Even viewing her and another man on a camera which was not recording, is probably a crime, so until you talk to an attorney, don't tell anyone in person that you viewed what you saw.

Again, not sure of the laws in the UK, but where I live (USA) there are places where the police have "confiscation laws" where they can take the real property (cars, boats, houses) and money from those who engage in prostitution, even before a trial. So again, be careful when people advise you to turn her into the police. I would not do that.

Again, where I live most masseuses are licensed by the state and could loose their license if accused of sexual contact with a client. In a divorce situation that loss of future income could increase her need for alimony or share of the community assets. So be careful.

Now to address the elephant in the room. Your relationship with this woman is likely not healthy if she is masturbating and being sucked on by other men. You say it has been a while since the two of you have had sex. There is probably a whole number of reasons for that and for her actions that all are not good for a long term marriage.

If I were in your shoes, I would keep quite about what you saw.
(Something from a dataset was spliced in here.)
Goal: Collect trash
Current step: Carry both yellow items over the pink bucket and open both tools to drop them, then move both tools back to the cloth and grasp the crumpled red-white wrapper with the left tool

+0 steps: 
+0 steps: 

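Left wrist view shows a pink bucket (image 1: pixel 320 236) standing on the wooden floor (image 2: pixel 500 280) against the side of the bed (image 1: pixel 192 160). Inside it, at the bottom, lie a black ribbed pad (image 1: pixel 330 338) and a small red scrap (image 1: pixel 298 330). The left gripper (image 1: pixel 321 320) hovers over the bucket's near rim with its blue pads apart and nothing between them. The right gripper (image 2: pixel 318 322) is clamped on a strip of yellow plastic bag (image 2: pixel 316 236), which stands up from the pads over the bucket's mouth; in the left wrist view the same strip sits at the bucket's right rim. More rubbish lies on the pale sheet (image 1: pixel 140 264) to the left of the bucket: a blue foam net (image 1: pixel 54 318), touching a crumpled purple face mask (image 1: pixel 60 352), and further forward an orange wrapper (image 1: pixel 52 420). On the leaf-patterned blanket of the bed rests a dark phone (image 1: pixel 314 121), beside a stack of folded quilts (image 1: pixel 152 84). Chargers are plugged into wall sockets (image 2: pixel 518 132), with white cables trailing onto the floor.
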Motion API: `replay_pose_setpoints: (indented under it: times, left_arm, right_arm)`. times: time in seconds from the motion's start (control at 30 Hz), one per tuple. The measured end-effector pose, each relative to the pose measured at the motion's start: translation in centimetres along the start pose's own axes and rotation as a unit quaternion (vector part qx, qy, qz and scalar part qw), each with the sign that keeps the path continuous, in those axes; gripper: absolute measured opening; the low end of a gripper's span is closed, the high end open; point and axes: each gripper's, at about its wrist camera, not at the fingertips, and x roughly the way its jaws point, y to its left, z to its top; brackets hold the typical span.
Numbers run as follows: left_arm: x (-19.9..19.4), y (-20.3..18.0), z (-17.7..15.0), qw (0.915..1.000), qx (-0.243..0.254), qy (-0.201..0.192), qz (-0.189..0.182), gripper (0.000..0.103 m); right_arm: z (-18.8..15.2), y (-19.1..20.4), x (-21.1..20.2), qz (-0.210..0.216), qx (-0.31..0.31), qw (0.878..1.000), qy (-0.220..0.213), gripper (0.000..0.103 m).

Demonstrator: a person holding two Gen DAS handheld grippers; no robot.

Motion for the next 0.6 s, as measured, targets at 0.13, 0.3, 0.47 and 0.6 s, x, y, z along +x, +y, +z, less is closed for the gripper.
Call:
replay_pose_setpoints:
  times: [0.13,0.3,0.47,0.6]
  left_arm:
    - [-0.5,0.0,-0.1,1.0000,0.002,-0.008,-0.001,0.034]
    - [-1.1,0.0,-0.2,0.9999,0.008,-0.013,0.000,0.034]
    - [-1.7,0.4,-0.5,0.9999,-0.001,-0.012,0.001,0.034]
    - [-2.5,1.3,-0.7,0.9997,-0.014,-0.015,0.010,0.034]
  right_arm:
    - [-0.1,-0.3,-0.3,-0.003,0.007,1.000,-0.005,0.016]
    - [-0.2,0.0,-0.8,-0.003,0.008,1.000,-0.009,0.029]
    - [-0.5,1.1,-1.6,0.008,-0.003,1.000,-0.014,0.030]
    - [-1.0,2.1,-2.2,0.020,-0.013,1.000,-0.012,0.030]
I would focus on whether you want to save the relationship or not. If you do, then you probably need some real intense marriage counseling to find out what are the problems in your relationship and start to work them out. In marriage counseling you might voice a "fear" on your part that she looks at men's naked bodies and touches them while she works, and that bothers you (without admitting what you saw). Discuss that with the marriage counselor and see about establishing boundaries to help you with your fears. How she reacts might tell you a lot about how committed she is to you and/or to the money for extra's she provides in her "job."

Good luck. I personally don't think your relationship is going to last too much longer after what you found out.


----------



## SnowToArmPits (Jan 2, 2016)

If you want to reconcile...

1) what fun you'll have as her husband when she gives men massages. She has to change her job.
2) she's been masturbating men in your HOME. Move.


----------



## oldshirt (Apr 1, 2017)

But If this is true and if she is engaging in prostitution in your home, then YOU are at risk of being arrested for running a brothel and for pimping and your own home may be at risk of criminal forfeiture depending on the laws and how ambitious your local prosecutor is. 

With her turning tricks in the house and you being married and cohabitating in house, you would never be able to prove that you were not involved and that you were not benefiting from criminal enterprise taking place in your home.


----------



## BigDaddyNY (May 19, 2021)

SnowToArmPits said:


> You confront her now with no evidence, chances are she'll play innocent and you'll be in a crazy dance of "you masturbated that guy", "no I didn't".
> 
> You know what you saw, you're married to a cheating sex worker.
> 
> Either you confront now and just end things, or you gather more evidence (get on video) so when you confront she can't deny any damn thing. You'll likely get waterworks, excuses, I love yous from her. And then you end things.


He already has a video of her giving someone a happy ending HJ.


----------



## Teacherwifemom (5 mo ago)

BigDaddyNY said:


> He already has a video of her giving someone a happy ending HJ.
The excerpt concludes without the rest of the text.